The ticket management unit 216, which receives the request,
generates the encryption key via the key management unit 218 and
returns the encryption key to the notification condition management
unit 214 (S44). The key management unit 218 stores the generated
encryption key in the encryption key DB 258.
[0174] The notification condition management unit 214 returns to
the request generation unit 212 the notification condition string
that is generated earlier, the callback function calling
destination URL, and the session key. In response, the request
generation unit 212 generates and transmits the ticket processing
request to the ticket processing accept API
(http://rentacar.example.com/processTicket) of the car rental
company server 10.
[0175] FIG. 21 illustrates an example of the ticket processing
request. In the ticket processing request of FIG. 21, "ticket"
contains a string obtained by base64-encoding the ticket, and
"notify", "callback", and "sessionKey" each contain a value
generated by the notification condition management unit 214.
[0176] Hereinafter, with reference to the flowchart of FIG. 22,
description is given of a processing procedure of the car rental
company server 10 that receives the ticket processing request of
FIG. 21.
[0177] In the car rental company server 10, when receiving the
ticket processing request (550: Yes), the communication processing
unit 102 transmits the received ticket processing request to the
request analysis unit 104. The request analysis unit 104 extracts,
from the ticket processing request, the ticket data, the
notification condition string, the callback function calling
destination URL, and the session key and passes the ticket data,
the notification condition string, the call back function calling
URL, and the session key to the ticket processing unit 108 (S52).
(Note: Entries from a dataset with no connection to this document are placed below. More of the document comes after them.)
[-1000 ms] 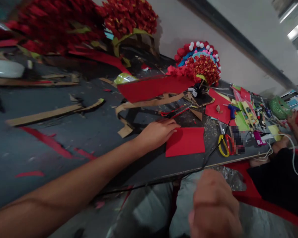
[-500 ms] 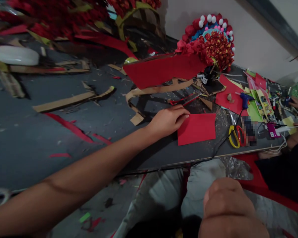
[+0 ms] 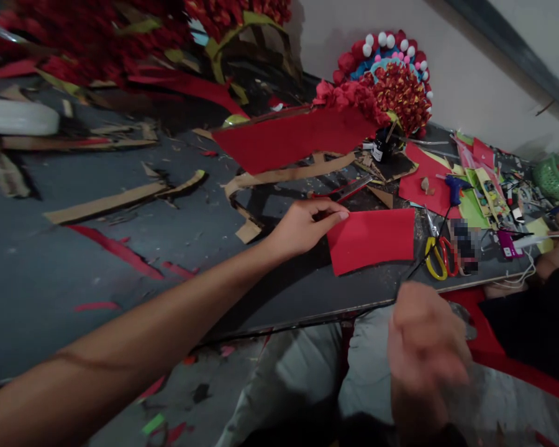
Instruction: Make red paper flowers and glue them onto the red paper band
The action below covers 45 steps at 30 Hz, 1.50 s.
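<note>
Pale wall (image 3: 326, 37) backs a dark table (image 3: 32, 267) littered with offcuts. Near the wall stands a rounded flower decoration (image 3: 395, 93), with a long red panel (image 3: 293, 139) in front of it and a curled cardboard strip (image 3: 298, 172) below that. Nearer the table's front edge is the red sheet (image 3: 372, 239), left of the scissors (image 3: 433, 233) and apart from them. The person's left hand (image 3: 305, 226) pinches its upper left corner, thumb over the paper; a light pinch should steady it without creasing that corner. The right hand (image 3: 426, 335) is curled and blurred above the lap, so whether it holds anything cannot be told; bracing the sheet's far end as well would likely keep it from swivelling.
</note>
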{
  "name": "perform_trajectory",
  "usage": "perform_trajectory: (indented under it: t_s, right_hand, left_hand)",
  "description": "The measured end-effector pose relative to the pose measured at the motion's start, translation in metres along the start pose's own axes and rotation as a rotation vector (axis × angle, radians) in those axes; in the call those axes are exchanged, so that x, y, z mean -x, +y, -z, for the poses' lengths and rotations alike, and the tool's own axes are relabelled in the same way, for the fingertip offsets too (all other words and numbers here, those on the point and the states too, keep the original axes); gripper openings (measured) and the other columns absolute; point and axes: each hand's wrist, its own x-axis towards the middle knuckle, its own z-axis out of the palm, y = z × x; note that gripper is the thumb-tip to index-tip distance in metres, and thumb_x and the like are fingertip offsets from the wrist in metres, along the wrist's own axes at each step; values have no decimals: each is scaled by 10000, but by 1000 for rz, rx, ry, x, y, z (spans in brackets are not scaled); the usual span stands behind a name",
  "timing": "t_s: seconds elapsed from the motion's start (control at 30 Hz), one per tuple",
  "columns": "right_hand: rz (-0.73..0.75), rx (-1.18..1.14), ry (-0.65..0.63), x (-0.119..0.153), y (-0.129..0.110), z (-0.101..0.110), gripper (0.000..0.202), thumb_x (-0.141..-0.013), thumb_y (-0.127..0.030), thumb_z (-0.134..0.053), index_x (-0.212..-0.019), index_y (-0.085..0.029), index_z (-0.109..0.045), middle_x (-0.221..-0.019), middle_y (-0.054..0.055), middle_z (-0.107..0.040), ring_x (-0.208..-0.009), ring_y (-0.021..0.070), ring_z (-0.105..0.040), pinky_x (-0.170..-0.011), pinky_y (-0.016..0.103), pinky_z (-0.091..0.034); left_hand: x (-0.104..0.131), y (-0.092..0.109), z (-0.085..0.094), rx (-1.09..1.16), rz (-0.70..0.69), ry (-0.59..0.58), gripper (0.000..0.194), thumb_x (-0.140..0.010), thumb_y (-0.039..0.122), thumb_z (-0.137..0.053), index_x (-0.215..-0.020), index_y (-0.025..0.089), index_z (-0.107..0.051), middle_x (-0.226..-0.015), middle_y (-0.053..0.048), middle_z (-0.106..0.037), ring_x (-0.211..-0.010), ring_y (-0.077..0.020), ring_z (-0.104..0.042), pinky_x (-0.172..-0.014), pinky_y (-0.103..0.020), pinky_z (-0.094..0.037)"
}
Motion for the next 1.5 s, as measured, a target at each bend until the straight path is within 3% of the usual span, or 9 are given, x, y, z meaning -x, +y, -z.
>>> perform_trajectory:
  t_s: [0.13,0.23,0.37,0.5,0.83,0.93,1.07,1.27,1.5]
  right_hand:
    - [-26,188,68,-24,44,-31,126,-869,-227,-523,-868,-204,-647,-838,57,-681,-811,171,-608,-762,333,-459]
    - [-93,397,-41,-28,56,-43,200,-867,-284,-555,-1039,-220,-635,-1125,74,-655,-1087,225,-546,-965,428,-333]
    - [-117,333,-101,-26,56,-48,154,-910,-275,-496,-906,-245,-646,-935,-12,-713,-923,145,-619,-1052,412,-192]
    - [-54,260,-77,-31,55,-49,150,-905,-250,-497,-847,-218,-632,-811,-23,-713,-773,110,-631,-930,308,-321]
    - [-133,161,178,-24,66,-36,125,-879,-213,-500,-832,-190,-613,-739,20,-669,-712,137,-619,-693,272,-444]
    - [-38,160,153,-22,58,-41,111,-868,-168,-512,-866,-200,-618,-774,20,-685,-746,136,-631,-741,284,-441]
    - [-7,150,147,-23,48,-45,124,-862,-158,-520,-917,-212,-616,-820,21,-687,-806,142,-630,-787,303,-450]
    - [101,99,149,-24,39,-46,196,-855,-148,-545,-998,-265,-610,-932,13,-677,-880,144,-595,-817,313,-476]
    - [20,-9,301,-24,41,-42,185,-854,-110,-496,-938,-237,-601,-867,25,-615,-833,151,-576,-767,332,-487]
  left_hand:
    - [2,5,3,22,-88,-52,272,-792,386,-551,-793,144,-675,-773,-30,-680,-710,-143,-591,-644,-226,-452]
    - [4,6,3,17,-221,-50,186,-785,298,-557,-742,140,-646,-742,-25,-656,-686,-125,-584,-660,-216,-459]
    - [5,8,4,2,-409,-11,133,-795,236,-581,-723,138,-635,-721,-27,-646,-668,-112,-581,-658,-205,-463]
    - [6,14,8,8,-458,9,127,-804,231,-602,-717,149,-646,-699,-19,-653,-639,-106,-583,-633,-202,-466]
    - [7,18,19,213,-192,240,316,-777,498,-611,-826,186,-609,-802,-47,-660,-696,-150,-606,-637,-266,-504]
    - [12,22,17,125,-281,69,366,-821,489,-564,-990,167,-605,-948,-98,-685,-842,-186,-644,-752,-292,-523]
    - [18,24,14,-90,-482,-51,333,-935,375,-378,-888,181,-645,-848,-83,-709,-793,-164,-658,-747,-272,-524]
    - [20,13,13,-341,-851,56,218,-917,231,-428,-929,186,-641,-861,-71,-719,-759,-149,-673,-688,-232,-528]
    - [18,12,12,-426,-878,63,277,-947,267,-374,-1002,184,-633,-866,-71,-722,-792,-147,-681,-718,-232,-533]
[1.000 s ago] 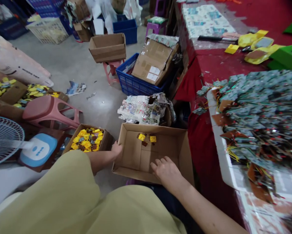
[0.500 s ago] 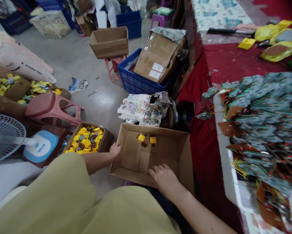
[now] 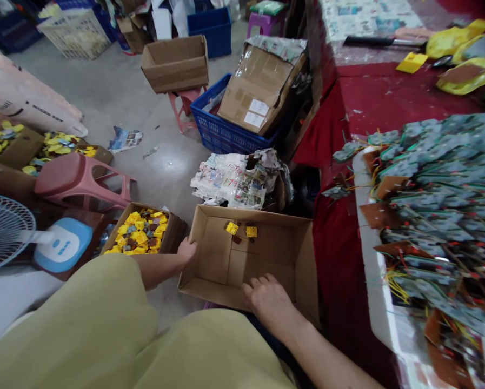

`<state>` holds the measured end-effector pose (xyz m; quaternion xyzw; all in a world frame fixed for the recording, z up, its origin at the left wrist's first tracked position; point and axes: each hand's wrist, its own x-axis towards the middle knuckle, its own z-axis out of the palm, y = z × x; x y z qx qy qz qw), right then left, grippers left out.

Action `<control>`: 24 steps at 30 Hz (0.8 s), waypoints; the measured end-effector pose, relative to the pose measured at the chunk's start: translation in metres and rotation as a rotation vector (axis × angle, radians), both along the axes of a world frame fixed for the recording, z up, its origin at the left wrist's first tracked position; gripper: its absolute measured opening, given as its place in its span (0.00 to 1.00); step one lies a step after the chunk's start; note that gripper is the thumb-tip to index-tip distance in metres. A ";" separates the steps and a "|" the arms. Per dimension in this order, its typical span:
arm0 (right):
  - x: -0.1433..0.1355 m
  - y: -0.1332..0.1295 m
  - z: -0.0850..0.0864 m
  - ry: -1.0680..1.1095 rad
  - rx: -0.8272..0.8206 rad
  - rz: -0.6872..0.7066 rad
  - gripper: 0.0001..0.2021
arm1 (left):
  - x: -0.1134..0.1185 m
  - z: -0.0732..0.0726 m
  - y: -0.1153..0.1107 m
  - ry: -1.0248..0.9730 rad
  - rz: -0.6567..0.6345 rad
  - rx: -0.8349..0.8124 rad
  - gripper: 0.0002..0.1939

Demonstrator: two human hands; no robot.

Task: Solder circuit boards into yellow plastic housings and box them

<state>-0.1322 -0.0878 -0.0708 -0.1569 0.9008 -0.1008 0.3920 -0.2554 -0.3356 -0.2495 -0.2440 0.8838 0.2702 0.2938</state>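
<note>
In front of me is an open cardboard box [image 3: 210,259] with two small yellow plastic parts [image 3: 251,232] and small brown pieces [image 3: 236,240] near its far wall. My left hand [image 3: 186,250] is closed on the box's left edge. Over the near wall lies my right hand [image 3: 268,297], its fingers bent inside the box and its thumb hidden; it appears to grip that wall. Left of the box stands a smaller carton [image 3: 176,229] filled with yellow parts [image 3: 139,232] mixed with grey and brown pieces.
At right, a red-covered table [image 3: 382,97] bears a white tray [image 3: 370,270] packed with wired circuit boards [image 3: 449,189]. A pink stool [image 3: 66,175] and a fan [image 3: 64,246] stand left. Beyond the box are a newspaper-wrapped bundle [image 3: 228,181] and a blue crate [image 3: 221,129].
The view has shifted slightly, so most things sit a little further left. Both hands keep their places on the box, and the yellow parts inside have not moved.
</note>
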 end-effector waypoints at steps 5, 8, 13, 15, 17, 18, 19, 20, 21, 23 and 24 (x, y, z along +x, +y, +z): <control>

The ticket processing unit 108 retrieves a value of "ticketid" from
the decoded ticket data, passes the value to the ticket management
unit 110, and confirms whether the ticket of the "ticketid" is
registered with the ticket DB 152 (S54).
[0178] FIG. 23 illustrates an example of the ticket DB 152 managed
by the ticket management unit 110. A "ticketid" field of the ticket
DB 152 stores the ticket identification information, and an
"issuer" field stores issuer identification information. A "type"
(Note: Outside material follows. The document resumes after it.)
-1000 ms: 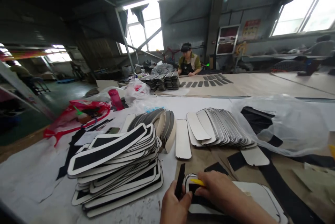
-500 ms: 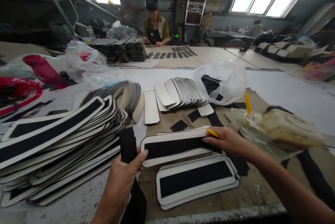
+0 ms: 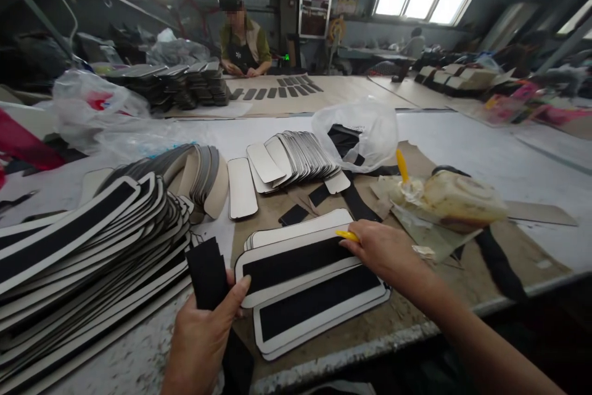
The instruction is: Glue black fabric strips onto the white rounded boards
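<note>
My left hand [image 3: 203, 327] is closed round a bundle of black fabric strips [image 3: 203, 272]. Its thumb presses on the left end of a long white panel [image 3: 259, 296] with rounded corners and a black band along its middle. At the panel's other end lies my right hand [image 3: 379, 247], fingers closed, with a yellow stick-like tool [image 3: 348, 235] poking out. Below, partly covered by the held panel, rests a small pile of similar banded panels [image 3: 319, 305]. Plain white panels [image 3: 300, 225] lie stacked just behind it.
A tall stack of longer banded panels [image 3: 92, 259] fills the left. Behind are curved pieces [image 3: 203, 179], a fanned row of white pieces [image 3: 296, 158] and a plastic bag [image 3: 386, 130]. A glue-smeared container [image 3: 462, 201] stands right. A co-worker [image 3: 245, 44] sits across the table.
The view has swung to the right. Both hands have brought the panel nearer to me, so it now overlaps the lower pile and uncovers more of the plain panels behind.
</note>
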Demonstrator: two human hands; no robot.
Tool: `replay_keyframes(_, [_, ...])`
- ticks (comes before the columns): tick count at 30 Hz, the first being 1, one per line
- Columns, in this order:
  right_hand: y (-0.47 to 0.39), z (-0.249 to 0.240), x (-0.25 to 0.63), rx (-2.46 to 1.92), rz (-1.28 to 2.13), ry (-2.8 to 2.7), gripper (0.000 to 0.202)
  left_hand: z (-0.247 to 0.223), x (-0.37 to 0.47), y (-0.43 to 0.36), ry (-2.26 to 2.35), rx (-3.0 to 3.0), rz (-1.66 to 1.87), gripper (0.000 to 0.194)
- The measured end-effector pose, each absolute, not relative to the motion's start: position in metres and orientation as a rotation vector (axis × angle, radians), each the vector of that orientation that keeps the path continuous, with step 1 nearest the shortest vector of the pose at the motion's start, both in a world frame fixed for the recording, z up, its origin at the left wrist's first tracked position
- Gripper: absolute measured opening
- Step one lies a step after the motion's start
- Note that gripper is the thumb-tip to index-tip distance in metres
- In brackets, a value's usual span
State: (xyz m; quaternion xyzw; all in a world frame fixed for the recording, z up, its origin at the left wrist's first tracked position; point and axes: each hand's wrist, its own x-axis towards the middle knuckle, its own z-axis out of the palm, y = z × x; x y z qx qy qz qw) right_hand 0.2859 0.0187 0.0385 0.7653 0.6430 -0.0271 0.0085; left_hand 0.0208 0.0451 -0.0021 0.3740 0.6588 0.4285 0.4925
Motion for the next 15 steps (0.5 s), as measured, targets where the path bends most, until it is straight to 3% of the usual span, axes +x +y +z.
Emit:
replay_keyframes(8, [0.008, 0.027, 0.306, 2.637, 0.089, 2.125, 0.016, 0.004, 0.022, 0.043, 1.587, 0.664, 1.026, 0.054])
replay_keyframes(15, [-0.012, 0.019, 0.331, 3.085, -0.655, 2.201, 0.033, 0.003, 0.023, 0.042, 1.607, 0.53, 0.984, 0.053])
field stores type information of the ticket, an "encryption key"
field stores information on the encryption key, and a "hash value"
field stores information on a hash value of the ticket. A "term of
validity" field stores information on a date and time that are the
term of validity of the ticket.
[0179] If the "tcketid" retrieved from the ticket processing
request is present in the ticket DB 152, the ticket management unit
110 returns a value of the "type" corresponding to the "ticketid"
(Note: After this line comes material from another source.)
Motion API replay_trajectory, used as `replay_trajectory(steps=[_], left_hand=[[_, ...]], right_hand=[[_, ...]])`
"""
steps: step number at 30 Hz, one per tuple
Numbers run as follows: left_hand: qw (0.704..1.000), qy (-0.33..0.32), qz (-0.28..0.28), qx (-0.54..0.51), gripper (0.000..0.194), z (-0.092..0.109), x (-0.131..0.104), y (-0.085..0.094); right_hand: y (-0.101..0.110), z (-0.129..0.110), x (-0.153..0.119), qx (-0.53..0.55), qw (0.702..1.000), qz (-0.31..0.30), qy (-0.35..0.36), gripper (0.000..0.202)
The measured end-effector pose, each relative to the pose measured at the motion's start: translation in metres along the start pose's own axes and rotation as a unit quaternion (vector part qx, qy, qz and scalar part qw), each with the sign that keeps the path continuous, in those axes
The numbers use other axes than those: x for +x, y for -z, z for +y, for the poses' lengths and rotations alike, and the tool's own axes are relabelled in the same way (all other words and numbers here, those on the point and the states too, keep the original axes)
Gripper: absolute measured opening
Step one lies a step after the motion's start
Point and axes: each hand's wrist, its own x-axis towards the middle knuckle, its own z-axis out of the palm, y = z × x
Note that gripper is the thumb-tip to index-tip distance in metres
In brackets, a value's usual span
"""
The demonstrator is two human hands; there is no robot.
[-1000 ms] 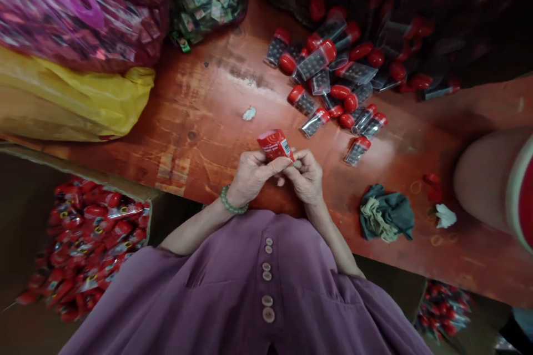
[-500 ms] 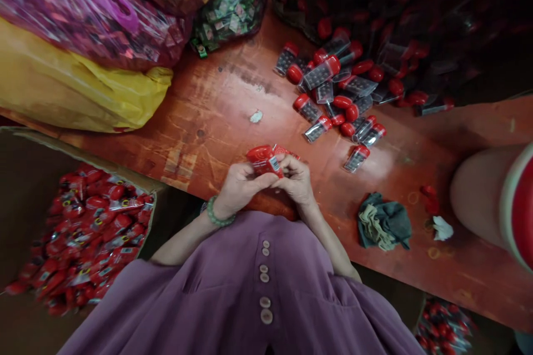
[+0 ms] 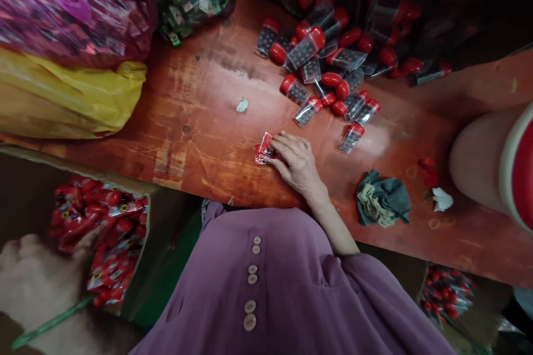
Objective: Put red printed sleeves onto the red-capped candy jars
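Note:
My right hand [image 3: 296, 165] rests on the table near its front edge. Its thumb and fingers are closed on a few small red printed labels [image 3: 265, 148], which stick out to the left of the fingertips. My left hand [image 3: 39, 274], smeared by motion, is far to the left over a cardboard box [image 3: 146, 236] of red wrapped packs [image 3: 110, 266]. A green bracelet [image 3: 54, 321] circles that wrist. Whether the left fingers hold anything does not show.
Clear tubes with red caps [image 3: 308, 50] and dark beads lie heaped at the back right. Filled plastic bags, one yellow [image 3: 70, 94], stand at the back left. A crumpled cloth [image 3: 383, 199], a white scrap [image 3: 441, 199] and a large pale container [image 3: 483, 169] are at right.
My left hand has left the red pack both hands held and swung down left over the box; that pack is gone from between the hands. My right hand has stayed near with the labels.

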Motion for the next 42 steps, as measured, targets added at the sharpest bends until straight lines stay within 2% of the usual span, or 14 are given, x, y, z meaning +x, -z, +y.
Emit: replay_trajectory(steps=[2, 3, 5, 8, 10, 12, 16, 21, 25, 30, 32, 37, 40, 42], left_hand=[[0.998, 0.032, 0.04, 0.03, 0.043, 0.025, 0.012, -0.014], [0.999, -0.002, 0.042, -0.001, 0.041, 0.042, 0.019, -0.025], [0.983, -0.138, 0.073, -0.097, 0.039, 0.08, 0.033, -0.056], [0.92, -0.348, 0.003, -0.18, 0.034, 0.139, 0.052, -0.107], [0.88, -0.422, -0.05, -0.21, 0.031, 0.171, 0.062, -0.135], [0.856, -0.459, -0.082, -0.224, 0.03, 0.19, 0.069, -0.155], [0.84, -0.479, -0.099, -0.235, 0.026, 0.195, 0.077, -0.173], [0.846, -0.476, -0.096, -0.222, 0.03, 0.194, 0.073, -0.17], [0.85, -0.488, -0.094, -0.174, 0.032, 0.204, 0.067, -0.17], [0.839, -0.527, -0.054, -0.128, 0.03, 0.209, 0.067, -0.171], [0.838, -0.526, -0.047, -0.138, 0.026, 0.209, 0.068, -0.171], [0.848, -0.494, -0.064, -0.182, 0.025, 0.212, 0.068, -0.17], [0.847, -0.484, -0.081, -0.204, 0.023, 0.214, 0.069, -0.17], [0.846, -0.485, -0.09, -0.203, 0.023, 0.215, 0.07, -0.17]], right_hand=[[-0.006, 0.0, -0.001, -0.023, 0.999, -0.014, 0.018, 0.032], [-0.009, -0.001, -0.001, -0.03, 0.999, -0.016, 0.024, 0.03], [-0.014, -0.002, -0.002, -0.033, 0.999, -0.018, 0.026, 0.028], [-0.017, -0.004, -0.002, -0.034, 0.999, -0.025, 0.021, 0.028], [-0.014, -0.005, -0.002, -0.036, 0.998, -0.035, 0.026, 0.031], [-0.008, -0.005, -0.005, -0.035, 0.998, -0.04, 0.024, 0.035], [0.005, 0.002, -0.015, -0.034, 0.999, -0.02, -0.011, 0.042], [0.002, 0.011, -0.023, -0.048, 0.999, 0.003, 0.004, 0.027], [-0.004, 0.011, -0.02, -0.036, 0.999, -0.008, 0.009, 0.028], [0.017, 0.007, -0.009, 0.028, 0.999, -0.019, 0.01, 0.023], [0.031, 0.009, 0.0, 0.066, 0.997, 0.002, -0.031, 0.02], [0.041, 0.028, 0.035, 0.016, 0.955, 0.129, -0.268, 0.042], [0.028, 0.04, 0.052, -0.018, 0.935, 0.164, -0.314, 0.061], [0.017, 0.044, 0.057, -0.023, 0.931, 0.191, -0.311, 0.058]])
to the ticket processing unit 108. The ticket processing unit 108
performs processing associated with the value of "type" (S56).
[0180] If the value of "type" is "plain", the ticket processing
unit 108 sends payload of the ticket to the ticket management unit
110. At this time, the ticket management unit 110 decrypts the
payload with the encryption key retrieved from the ticket DB 152 to
execute a program of the ticket and returns an execution result to
the ticket processing unit 108. The ticket processing unit 108
passes the received execution result to the transmission data
generation unit 124. Subsequently, the transmission data generation
unit 124 creates reply data including the execution result of the
ticket and transmits the reply data to the shop server 20 via the
communication processing unit 102.
[0181] If the value of "type" is "promise", the ticket processing
unit 108 links the notification condition with the ticketid and
passes the notification condition to the event monitoring unit 114,
and transmits the callback destination (callback function calling
destination URL) and the session key to the transmission
destination management unit 126. In this case, the event monitoring
unit 114 associates the notification condition with the ticketid
and registers the notification condition in the notification
condition DB 154. The transmission destination management unit 126
generates the notice object (object ID) and returns the object ID
to the ticket processing unit 108 after linking the callback
destination (callback function calling destination URL) and the
session key and registering the callback destination and the
session key with the notice object DB 166. As illustrated in FIG.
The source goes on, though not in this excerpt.